> WHAT TO PRODUCE
What follows is a listing. Return every line of it exactly.

** COLLECTED DATA follows **

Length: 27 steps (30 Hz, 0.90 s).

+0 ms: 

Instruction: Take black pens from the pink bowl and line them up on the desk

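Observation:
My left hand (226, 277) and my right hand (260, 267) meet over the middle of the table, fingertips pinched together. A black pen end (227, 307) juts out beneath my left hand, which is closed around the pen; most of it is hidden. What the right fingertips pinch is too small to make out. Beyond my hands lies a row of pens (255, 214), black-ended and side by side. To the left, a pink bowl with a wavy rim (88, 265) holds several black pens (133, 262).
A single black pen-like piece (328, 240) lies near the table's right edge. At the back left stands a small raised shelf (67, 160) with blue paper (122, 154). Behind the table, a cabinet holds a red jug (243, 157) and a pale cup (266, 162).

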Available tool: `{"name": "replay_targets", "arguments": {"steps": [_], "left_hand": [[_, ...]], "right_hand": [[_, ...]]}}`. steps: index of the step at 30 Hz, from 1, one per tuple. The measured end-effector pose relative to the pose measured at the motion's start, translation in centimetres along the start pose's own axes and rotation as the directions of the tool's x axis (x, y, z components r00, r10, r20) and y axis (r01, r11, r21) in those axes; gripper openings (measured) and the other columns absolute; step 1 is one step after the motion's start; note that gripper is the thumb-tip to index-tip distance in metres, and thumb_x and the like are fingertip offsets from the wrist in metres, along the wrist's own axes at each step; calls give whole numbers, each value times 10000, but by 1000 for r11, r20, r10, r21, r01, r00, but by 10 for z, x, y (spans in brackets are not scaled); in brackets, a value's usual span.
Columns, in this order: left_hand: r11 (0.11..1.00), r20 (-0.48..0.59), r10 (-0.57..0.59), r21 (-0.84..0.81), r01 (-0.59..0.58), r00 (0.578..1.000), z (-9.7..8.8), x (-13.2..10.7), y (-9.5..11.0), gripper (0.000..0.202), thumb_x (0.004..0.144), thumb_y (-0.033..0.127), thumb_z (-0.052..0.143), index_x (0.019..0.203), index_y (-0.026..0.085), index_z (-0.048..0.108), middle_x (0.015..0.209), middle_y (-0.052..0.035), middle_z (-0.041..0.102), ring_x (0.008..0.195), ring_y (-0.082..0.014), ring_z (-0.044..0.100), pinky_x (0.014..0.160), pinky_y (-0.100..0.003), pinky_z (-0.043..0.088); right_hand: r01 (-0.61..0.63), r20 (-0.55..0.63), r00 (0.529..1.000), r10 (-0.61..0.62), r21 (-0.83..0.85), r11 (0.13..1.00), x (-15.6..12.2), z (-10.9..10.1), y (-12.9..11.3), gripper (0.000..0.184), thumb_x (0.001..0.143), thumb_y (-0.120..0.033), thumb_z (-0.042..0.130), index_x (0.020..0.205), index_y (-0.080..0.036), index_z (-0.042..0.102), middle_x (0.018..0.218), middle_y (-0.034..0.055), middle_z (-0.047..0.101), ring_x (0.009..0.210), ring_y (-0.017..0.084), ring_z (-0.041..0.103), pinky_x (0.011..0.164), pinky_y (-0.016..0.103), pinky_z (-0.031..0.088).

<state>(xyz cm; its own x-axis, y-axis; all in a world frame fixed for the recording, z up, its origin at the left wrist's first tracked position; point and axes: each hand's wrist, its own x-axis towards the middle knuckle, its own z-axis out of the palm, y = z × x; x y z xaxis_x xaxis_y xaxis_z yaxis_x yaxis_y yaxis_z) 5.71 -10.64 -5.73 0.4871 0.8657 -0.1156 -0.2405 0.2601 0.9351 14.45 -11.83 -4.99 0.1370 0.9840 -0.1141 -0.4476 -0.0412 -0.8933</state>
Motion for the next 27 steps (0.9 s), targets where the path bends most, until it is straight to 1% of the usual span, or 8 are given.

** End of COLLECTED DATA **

> EXERCISE RESULT
Length: 27 steps (30 Hz, 0.90 s).

+0 ms: 

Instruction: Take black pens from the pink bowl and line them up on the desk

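Observation:
My left hand (226, 277) and my right hand (260, 267) meet over the middle of the table, fingertips pinched together. A black pen end (227, 307) juts out beneath my left hand, which is closed around the pen; most of it is hidden. What the right fingertips pinch is too small to make out. Beyond my hands lies a row of pens (255, 214), black-ended and side by side. To the left, a pink bowl with a wavy rim (88, 265) holds several black pens (133, 262).
A single black pen-like piece (328, 240) lies near the table's right edge. At the back left stands a small raised shelf (67, 160) with blue paper (122, 154). Behind the table, a cabinet holds a red jug (243, 157) and a pale cup (266, 162).
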
Available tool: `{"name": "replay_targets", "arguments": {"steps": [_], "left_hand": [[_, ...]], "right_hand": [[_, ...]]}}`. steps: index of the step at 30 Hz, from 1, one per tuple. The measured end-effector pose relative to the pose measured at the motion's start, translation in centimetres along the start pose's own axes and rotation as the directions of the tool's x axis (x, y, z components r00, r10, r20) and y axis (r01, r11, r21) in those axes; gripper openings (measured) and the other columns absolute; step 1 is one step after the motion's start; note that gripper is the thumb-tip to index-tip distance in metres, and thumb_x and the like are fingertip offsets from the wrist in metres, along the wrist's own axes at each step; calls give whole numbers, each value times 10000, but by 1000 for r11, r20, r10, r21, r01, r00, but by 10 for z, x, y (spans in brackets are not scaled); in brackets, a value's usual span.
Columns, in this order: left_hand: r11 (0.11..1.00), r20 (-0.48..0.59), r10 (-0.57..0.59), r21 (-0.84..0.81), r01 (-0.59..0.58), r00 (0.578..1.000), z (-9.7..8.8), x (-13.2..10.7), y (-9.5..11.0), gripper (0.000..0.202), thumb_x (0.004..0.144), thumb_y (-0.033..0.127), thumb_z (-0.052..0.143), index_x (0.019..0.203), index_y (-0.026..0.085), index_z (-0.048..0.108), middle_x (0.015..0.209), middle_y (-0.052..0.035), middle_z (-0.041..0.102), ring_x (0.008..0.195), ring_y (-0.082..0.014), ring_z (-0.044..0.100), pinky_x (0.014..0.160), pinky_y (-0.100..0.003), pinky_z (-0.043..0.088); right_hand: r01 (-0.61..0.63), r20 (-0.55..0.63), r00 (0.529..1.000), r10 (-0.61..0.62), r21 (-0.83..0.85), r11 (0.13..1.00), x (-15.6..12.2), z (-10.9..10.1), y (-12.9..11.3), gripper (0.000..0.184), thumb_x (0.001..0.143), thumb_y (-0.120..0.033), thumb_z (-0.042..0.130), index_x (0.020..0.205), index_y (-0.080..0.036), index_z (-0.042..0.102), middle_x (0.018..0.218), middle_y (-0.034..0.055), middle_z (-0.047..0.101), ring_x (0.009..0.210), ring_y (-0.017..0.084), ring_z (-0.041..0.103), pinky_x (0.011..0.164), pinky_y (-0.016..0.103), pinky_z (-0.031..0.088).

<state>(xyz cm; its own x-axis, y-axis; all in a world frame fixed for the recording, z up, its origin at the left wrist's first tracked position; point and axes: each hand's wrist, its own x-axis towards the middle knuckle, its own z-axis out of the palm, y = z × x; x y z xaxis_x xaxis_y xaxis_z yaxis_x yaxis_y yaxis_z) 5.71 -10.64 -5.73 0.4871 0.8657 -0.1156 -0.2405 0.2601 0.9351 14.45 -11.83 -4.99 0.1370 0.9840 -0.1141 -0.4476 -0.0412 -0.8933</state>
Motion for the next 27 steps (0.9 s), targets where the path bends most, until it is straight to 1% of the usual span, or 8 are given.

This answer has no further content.